But the kicker here is the direction of the aero. And our confidence that the coverage ratio here improves as these projects come into service. We’re confident because why, one, it’s mathematical. Secondly it’s the execution that we talked about – execution from the major project standpoint and the execution from a financing plan standpoint. So, as these come into service, we’ll get back to our 1.05, 1.1 target that we have. Additionally we’ve been through periods before of strained credit metric and coverage ratios, not a place we enjoy being. It’s not our long-term plan. But given the slate of growth projects and their significance it’s created this near term challenge for us. Longer term and again I’ve noted the projects coming into service just in the next several months, those things begin to improve and we work towards that higher end.

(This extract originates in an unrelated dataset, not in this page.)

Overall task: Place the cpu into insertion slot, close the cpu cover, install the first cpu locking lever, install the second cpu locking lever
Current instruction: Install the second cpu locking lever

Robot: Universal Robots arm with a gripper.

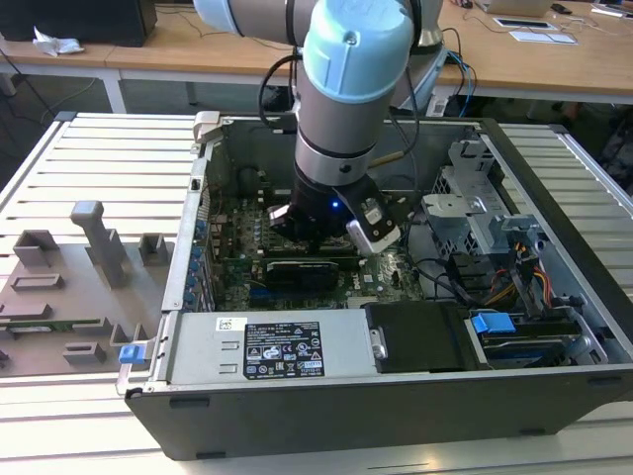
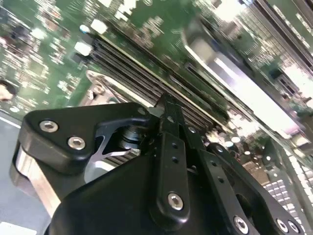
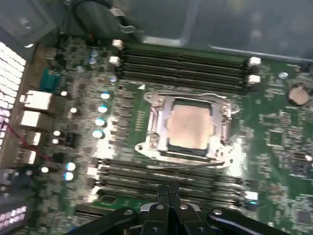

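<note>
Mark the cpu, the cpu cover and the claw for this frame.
cpu (image 3: 188,126): first wrist view, middle of its pale metal top.
cpu cover (image 3: 157,122): first wrist view, one side bar of the silvery frame.
claw (image 3: 167,193): first wrist view, where the fingertips meet.

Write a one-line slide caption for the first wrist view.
Gripper, jaws shut, above the motherboard; the cpu sits in the insertion slot under the cpu cover.

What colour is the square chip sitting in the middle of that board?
Pale silvery beige; the cpu shows best in the first wrist view, framed by the silvery cpu cover.
</note>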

So, I’ll just leave that again with our high level of confidence associated with that trajectory. Similarly on slide 10, these are a couple of our credit metrics, our leverage metric and FFO to interest. On a debt to EBITDA we’re at the higher end of that ratio and again we see it coming back down as these projects latter in the service over the coming years.

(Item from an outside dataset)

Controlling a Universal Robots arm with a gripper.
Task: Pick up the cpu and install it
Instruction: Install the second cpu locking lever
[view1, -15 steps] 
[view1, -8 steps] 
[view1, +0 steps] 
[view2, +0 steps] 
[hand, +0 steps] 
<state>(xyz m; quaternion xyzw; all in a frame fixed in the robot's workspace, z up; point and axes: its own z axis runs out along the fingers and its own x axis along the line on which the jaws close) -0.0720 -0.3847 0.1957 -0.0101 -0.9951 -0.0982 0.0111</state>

And also to note that credit metrics are extremely important to us. And I don’t want to – we do not take our investment grade credit rating for Granite, it’s something we have to keep an eye on. As Mark noted, it’s certainly a focus of us as a management team and we’ll continue to do what it takes to maintain our investment grade credit rating.
So one of the ways where we’ve been ensuring that investment grade credit rating, creating more enhanced flexibility from a financing standpoint, it’s through our joint funding agreements with Enbridge Inc.
So, when this massive slate of projects was upon us, we recognized that this was a lot of capital consumed. Our management team, our independent board of directors and Enbridge Inc worked to put in place a joint funding agreement that effectively provides Enbridge Energy Partners with the ability to option down our ownership interest and draw your eye to the right side, the Eastern Access US mainline projects, $4.8 billion on a 100% basis, we own 40%, $1.9 billion.
It gives us the ability to option down to 25%, and/or option up later in the process after one year from in-service data these projects. So that’s $700 million plus option that we hold as the partnership. We hold that until the June timeframe. And we’ll exercise that option judiciously and with a lot of thought as it relates to lot of factors to consider what the markets are doing, other opportunities for the partnership as well as just being disciplined in our financing.
The thing, we’ve talked about this before but just to emphasize it, these projects, we would love to have 100% of them, it’s just that when you look at the financing aspects associated with it, it will be very, very difficult on the partnership. Longer term, it’s a natural drop-down candidate. It’s effectively it would be really seen once to drop these down in the longer term.
So moving to slide 12, this is our liquidity position. Key here again, schematically it’s flexibility. We have $3.1 billion in credit facility capacity, which we recently upsized thanks to Darren Yaworsky and his team in Treasury.
On a pro forma basis when you look at year end liquidity, we’re about $2 billion, we take our $1.5 billion and add the additional credit facilities we put in place. That extensive amount of liquidity is important to us. We want to be able to continue to run our business and fund our business and pay for these projects, if in effects we had some type of market shock like 2008 time period and we’re able to go a full year without having access public markets, that’s what we try. And I run with it as it relates to our credit facilities, obviously the ads and flows but in general that’s our target.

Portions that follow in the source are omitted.